=== DESCRIPTION OF THE TASK ===
Pick out all lines with the word "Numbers" from the records that follow.

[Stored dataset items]
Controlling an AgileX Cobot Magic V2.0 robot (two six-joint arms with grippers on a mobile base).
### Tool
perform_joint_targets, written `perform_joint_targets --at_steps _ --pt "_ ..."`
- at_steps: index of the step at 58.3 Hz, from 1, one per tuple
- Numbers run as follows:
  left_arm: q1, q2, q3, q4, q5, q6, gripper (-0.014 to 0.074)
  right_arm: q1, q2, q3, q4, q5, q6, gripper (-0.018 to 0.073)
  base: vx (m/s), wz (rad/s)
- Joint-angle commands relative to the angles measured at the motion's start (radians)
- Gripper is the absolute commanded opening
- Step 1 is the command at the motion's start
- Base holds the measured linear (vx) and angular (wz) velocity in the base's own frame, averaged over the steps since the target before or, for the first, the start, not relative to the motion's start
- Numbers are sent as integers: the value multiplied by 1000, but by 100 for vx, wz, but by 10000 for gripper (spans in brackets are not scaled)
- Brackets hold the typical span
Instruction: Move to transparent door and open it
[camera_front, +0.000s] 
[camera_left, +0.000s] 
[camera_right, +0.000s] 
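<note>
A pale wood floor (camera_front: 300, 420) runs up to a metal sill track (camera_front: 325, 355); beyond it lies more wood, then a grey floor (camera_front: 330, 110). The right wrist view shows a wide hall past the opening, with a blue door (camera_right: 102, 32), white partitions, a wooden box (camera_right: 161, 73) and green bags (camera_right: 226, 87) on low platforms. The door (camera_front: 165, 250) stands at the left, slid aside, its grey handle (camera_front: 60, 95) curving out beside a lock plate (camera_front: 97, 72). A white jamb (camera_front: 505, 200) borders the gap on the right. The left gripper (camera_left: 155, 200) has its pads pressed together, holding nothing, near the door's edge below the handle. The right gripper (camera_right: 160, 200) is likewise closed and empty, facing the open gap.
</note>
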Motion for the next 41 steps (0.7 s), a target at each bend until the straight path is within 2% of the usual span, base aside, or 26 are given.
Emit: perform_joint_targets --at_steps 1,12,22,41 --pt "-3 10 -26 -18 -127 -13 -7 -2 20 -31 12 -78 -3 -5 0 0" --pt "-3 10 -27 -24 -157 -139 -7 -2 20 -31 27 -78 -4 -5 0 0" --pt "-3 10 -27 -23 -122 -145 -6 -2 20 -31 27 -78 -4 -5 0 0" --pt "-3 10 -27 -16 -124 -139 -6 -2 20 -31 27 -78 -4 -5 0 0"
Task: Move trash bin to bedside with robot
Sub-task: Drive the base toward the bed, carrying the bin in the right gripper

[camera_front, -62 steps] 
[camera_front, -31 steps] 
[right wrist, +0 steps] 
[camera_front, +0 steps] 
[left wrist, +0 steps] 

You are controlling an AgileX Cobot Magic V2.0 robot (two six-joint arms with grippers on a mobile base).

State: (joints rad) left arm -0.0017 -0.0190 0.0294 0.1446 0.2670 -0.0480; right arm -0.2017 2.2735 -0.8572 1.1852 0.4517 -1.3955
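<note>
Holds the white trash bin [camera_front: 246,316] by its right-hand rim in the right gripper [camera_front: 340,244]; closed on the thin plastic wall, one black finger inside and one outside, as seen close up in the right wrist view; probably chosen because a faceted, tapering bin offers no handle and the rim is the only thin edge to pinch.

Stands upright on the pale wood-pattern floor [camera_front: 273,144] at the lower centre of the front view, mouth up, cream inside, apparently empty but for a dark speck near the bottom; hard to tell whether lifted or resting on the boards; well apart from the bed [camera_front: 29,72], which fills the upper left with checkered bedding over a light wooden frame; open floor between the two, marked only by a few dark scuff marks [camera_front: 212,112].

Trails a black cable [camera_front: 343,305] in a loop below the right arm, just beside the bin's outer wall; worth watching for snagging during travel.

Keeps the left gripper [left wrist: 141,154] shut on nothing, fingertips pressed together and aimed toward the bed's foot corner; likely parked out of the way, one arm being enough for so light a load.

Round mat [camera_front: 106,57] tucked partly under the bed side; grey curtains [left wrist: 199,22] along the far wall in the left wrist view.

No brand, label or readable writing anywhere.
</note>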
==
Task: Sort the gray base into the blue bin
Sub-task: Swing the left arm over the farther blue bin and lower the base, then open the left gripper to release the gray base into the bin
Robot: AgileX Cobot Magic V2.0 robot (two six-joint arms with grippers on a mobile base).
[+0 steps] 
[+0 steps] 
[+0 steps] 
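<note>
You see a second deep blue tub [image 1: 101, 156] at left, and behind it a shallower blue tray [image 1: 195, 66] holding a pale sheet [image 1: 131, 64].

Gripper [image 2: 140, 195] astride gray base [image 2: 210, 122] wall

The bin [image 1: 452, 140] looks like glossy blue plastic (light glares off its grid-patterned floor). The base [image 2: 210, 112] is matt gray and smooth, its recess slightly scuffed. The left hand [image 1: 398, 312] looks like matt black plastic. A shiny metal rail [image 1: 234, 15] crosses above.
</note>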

=== YOUR SOLUTION ===
- Numbers run as follows:
- Numbers are sent as integers: the value multiplied by 1000, but by 100 for vx, wz, but by 10000 for gripper (spans in brackets are not scaled)

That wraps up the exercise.